Europäische Führer, darunter Ursula von der Leyen, warnten davor, dass die Beziehungen einen "Wendepunkt" erreicht haben, forderten eine ausgewogenere wirtschaftliche Beziehung und drängten China, seinen Einfluss zu nutzen, um Russland zum Frieden zu bewegen.

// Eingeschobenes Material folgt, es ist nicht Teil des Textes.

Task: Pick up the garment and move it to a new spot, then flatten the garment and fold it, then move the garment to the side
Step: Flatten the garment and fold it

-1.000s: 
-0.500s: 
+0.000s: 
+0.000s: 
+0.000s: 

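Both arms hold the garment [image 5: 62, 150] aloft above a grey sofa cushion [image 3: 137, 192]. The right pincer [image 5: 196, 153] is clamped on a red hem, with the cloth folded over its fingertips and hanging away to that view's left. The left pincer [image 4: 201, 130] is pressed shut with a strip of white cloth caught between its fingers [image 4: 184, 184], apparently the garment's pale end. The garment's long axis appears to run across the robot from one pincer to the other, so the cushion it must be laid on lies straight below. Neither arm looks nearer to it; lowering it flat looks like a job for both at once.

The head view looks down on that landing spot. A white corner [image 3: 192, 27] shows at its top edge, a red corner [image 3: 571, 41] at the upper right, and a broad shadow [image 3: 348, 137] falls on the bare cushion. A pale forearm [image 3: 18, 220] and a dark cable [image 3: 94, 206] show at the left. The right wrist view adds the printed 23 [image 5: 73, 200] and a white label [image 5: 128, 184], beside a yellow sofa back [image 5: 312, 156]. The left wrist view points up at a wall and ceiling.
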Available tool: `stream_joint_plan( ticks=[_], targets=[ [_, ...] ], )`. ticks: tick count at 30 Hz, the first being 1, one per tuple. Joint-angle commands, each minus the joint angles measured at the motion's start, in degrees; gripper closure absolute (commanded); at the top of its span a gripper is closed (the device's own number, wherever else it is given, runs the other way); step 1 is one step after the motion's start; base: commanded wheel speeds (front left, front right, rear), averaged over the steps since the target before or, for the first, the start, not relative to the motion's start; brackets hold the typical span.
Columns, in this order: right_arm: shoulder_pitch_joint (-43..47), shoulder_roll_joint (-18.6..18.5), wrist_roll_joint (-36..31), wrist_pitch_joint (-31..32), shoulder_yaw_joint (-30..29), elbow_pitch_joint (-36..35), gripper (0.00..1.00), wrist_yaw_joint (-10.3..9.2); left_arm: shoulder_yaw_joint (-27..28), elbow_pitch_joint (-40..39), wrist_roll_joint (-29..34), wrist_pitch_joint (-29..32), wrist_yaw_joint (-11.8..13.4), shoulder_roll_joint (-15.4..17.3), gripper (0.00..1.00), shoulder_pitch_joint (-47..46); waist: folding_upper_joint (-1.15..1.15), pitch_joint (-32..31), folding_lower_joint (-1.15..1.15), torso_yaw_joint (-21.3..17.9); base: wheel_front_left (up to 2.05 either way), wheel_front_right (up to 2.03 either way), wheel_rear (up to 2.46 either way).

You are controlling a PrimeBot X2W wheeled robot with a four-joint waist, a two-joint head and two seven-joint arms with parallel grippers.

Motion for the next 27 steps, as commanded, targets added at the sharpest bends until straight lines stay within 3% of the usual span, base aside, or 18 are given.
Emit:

Trotz angespannter Diskussionen brachte der Gipfel nur schmale Vereinbarungen hervor, hauptsächlich zum Klimawandel, mit wenig Fortschritt bei Kernfragen wie Marktzugang und Handelsungleichgewichten. Beide Seiten erkannten die Notwendigkeit der Zusammenarbeit an, blieben jedoch bei wichtigen geopolitischen und wirtschaftlichen Anliegen weit voneinander entfernt.
Das Ergebnis signalisiert eine herausfordernde Zukunft für die EU-China-Beziehungen mit globalen Handels- und Sicherheitsimplikationen.